Items listed in a dataset:
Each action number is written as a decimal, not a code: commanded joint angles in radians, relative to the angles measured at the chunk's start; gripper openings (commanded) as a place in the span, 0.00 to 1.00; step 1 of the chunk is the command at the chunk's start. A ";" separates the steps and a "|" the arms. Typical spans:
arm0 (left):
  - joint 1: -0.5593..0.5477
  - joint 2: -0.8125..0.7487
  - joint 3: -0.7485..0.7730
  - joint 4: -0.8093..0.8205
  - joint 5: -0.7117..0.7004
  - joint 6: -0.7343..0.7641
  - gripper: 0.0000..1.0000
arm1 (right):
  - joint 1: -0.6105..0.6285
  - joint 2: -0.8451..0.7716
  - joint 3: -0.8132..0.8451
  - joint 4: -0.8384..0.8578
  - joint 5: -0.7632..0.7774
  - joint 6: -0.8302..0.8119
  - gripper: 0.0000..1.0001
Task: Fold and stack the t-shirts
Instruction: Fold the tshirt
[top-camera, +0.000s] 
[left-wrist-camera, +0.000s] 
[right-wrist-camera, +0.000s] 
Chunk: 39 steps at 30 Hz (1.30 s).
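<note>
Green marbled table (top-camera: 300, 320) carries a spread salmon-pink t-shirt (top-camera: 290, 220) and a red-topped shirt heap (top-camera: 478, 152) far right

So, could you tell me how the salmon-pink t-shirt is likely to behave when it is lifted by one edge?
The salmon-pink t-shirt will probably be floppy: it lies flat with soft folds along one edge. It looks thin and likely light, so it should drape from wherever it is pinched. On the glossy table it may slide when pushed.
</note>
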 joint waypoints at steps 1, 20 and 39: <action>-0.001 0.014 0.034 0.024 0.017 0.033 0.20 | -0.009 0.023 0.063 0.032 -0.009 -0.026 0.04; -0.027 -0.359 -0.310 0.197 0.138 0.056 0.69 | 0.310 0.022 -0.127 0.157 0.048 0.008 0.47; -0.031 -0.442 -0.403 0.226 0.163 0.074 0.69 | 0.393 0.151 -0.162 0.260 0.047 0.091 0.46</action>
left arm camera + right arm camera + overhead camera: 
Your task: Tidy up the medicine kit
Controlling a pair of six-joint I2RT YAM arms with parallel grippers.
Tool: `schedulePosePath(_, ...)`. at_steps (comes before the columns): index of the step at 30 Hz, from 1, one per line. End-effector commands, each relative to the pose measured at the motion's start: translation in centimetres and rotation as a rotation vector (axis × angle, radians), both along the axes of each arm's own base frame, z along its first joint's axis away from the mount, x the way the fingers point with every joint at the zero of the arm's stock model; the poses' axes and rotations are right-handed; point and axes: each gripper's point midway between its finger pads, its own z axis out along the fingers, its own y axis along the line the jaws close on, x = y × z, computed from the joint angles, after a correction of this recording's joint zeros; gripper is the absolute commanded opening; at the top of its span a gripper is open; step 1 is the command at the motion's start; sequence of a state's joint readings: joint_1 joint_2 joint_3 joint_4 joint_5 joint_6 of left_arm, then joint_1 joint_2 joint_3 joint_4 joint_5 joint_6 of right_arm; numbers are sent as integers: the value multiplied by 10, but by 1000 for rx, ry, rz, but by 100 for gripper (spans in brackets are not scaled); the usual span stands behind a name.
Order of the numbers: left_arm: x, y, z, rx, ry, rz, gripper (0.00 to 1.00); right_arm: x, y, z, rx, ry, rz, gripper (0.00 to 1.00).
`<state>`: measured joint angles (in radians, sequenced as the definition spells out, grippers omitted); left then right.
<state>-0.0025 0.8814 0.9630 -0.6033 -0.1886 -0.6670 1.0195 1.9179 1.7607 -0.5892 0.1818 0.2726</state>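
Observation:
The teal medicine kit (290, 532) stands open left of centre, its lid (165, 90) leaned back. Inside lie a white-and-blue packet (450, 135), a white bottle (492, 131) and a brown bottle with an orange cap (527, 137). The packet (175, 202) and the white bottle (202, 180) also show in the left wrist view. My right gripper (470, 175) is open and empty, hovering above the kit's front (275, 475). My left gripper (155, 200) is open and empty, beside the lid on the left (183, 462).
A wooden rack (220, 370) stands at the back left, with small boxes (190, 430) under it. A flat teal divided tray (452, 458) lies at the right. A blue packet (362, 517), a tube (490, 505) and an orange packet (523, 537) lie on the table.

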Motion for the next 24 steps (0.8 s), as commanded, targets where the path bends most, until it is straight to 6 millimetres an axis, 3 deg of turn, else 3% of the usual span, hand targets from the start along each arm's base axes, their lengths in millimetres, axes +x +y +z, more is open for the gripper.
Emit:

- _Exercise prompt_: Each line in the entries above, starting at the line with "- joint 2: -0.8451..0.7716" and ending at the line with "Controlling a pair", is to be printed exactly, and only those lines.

- _Response area_:
  - joint 2: -0.8451..0.7716
  - joint 3: -0.8132..0.8451
  - joint 4: -0.8384..0.8578
  - joint 5: -0.7632..0.7774
  - joint 6: -0.8302..0.8119
  - gripper: 0.0000..1.0001
Task: Fold and stack the t-shirts
Instruction: Fold the tshirt
[top-camera, +0.000s] 
[left-wrist-camera, +0.000s] 
[right-wrist-camera, +0.000s] 
Chunk: 39 steps at 30 Hz (1.30 s).
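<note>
Green marbled table (top-camera: 300, 320) carries a spread salmon-pink t-shirt (top-camera: 290, 220) and a red-topped shirt heap (top-camera: 478, 152) far right

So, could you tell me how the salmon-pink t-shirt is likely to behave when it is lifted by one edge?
The salmon-pink t-shirt will probably be floppy: it lies flat with soft folds along one edge. It looks thin and likely light, so it should drape from wherever it is pinched. On the glossy table it may slide when pushed.
</note>
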 joint waypoints at steps 1, 20 and 39: <action>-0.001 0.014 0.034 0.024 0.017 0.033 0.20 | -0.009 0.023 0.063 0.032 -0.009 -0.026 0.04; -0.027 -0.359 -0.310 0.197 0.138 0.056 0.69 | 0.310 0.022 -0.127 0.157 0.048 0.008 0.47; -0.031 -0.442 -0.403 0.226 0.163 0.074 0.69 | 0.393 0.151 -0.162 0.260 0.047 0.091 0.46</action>
left arm camera + right arm camera + overhead camera: 
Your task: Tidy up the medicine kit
Controlling a pair of six-joint I2RT YAM arms with parallel grippers.

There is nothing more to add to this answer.